GraphScope: A One-Stop Large-Scale Graph Computing System from Alibaba

GraphScope is a unified distributed graph computing platform that provides a one-stop environment for performing diverse graph operations on a cluster of computers through a user-friendly Python interface. GraphScope makes multi-staged processing of large-scale graph data on compute clusters simple by combining several important pieces of Alibaba technology: including GRAPE, GraphCompute, and Graph-Learn (GL) for analytics, interactive, and graph neural networks (GNN) computation, respectively, and the vineyard store that offers efficient in-memory data transfers.

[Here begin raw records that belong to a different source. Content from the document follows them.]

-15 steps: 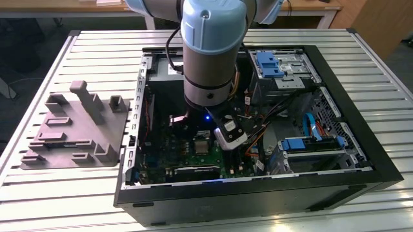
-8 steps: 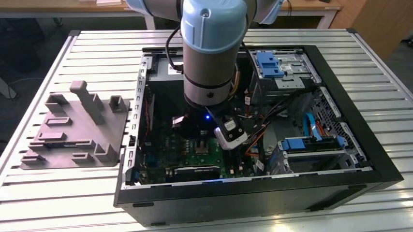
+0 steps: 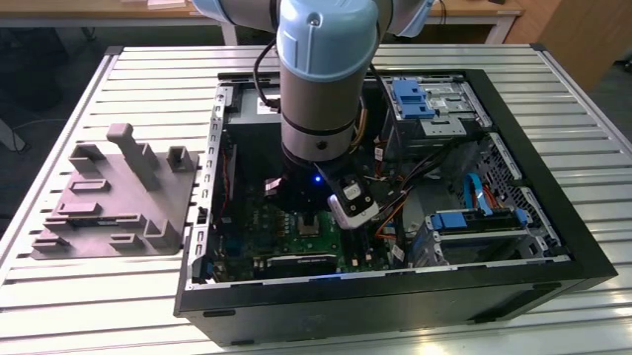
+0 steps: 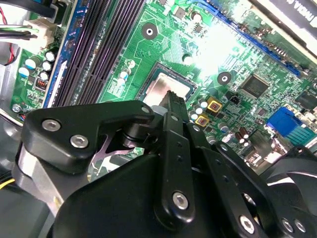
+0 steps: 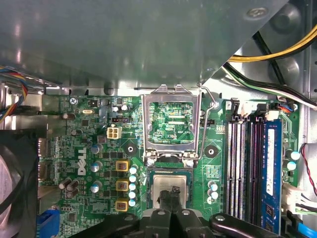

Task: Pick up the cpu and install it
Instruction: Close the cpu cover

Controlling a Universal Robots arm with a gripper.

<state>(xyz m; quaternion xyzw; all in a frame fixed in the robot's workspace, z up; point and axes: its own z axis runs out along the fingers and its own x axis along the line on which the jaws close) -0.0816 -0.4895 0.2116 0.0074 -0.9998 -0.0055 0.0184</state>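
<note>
The cpu [image 5: 163,184], a small square chip with a pale silvery top, lies flat in the motherboard socket [image 5: 148,191]; the second wrist view also shows the cpu [image 4: 161,85]. My gripper [image 5: 171,193] is right over its middle, with the black fingers pressed together and nothing between them. In the second wrist view the gripper [image 4: 173,98] has its tip at the chip's edge; whether it touches the chip I cannot tell. The socket's metal load plate [image 5: 171,124] stands flipped open beside the chip. In the exterior view the arm [image 3: 321,96] reaches down into the open computer case [image 3: 395,288].
Memory slots [image 5: 247,168] and a blue slot [image 5: 271,158] run alongside the socket. Capacitors [image 5: 122,186] and cables [image 5: 267,54] crowd the board, and drive cages [image 3: 474,222] fill the case at the exterior view's right. A grey plastic fixture [image 3: 118,200] stands on the slatted table [image 3: 99,296].
</note>
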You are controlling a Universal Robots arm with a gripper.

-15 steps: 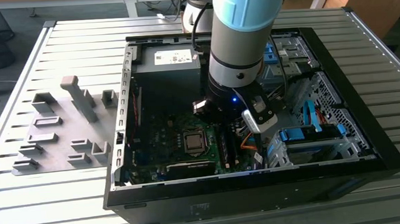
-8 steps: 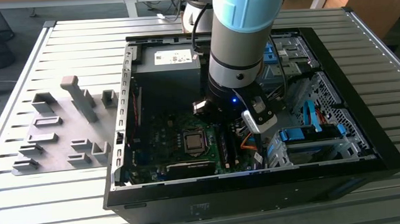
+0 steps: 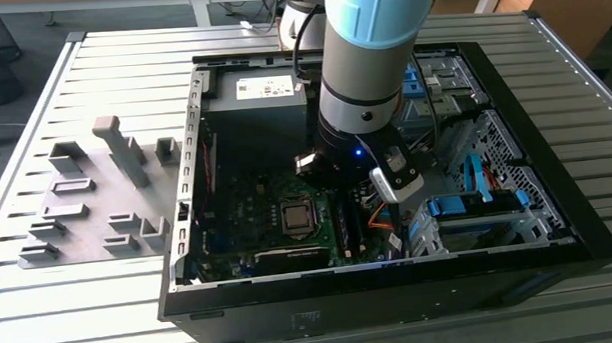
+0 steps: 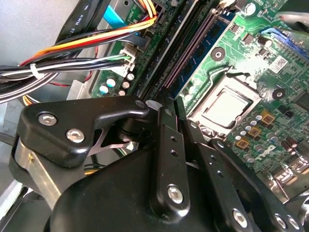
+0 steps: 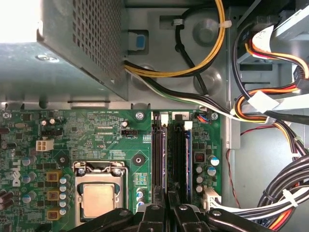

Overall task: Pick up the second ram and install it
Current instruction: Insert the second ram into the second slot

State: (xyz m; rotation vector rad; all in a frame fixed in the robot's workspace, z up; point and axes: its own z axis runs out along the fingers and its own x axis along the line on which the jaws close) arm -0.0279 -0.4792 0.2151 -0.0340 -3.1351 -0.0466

With the rapid growth of graph data and its applications, many graph processing systems are developed. However, existing systems are often designed for a specific type of graph computation, while tools or systems involving various graph computations are often called for instead. For example, in e-commerce platforms, some sellers and buyers may conduct fraudulent transactions and reviews collaboratively in order to inflate their ratings and rankings. In practice, all the users and transactions can be organized as a large-scale graph which contains vertices such as buyers, sellers, and items, and edges representing buying, selling, or reviewing relationships.

an example in e-commerce.

Various techniques can be applied to identify suspicious users and transactions on this transaction graph. For example, an anti-fraud workflow may consist of the following five steps. First, the graph is constructed in a data-parallel system from the external storage. Second, some mining algorithms such as k-clique or k-core are performed to extract suspicious patterns. Next, a label propagation algorithm is applied to find a set of vertices as possible fraudulent entities. Then, a graph neural networks (GNN) is used to conduct k-hop neighborhood sampling for each vertex, and the result is fed into a deep learning framework (e.g., TensorFlow) to predict whether an entity is fraudulent, based on a GNN model. Finally, the results would be presented in a visualized WebUI with the ability to interactively explore the results and the graph for manual verification.

As shown in this pipeline, we may find real-world graph computations are often far more complicated that intertwine many types of graph computations in one single workload. Many challenges arise in this scenario. The programming abstractions of applications varies from vertex-centric model for iterative algorithms, to random graph walking for graph traversal, and to specializations for pattern matching. As a result, developers often have to comprise multiple systems, and manage the complexities of date representation, resources utilization, and performance tuning across multiple systems. Furthermore, all these applications have their own runtime characteristics, and require different design of trade-offs and optimizations in the computation engine, which should be tightly coupled with specific programming abstractions. Last but not least, due to the diverse graph computation workloads, the system should be orchestrated in a flexible way to support different types of graph computations, either complex pipelines or simple tasks.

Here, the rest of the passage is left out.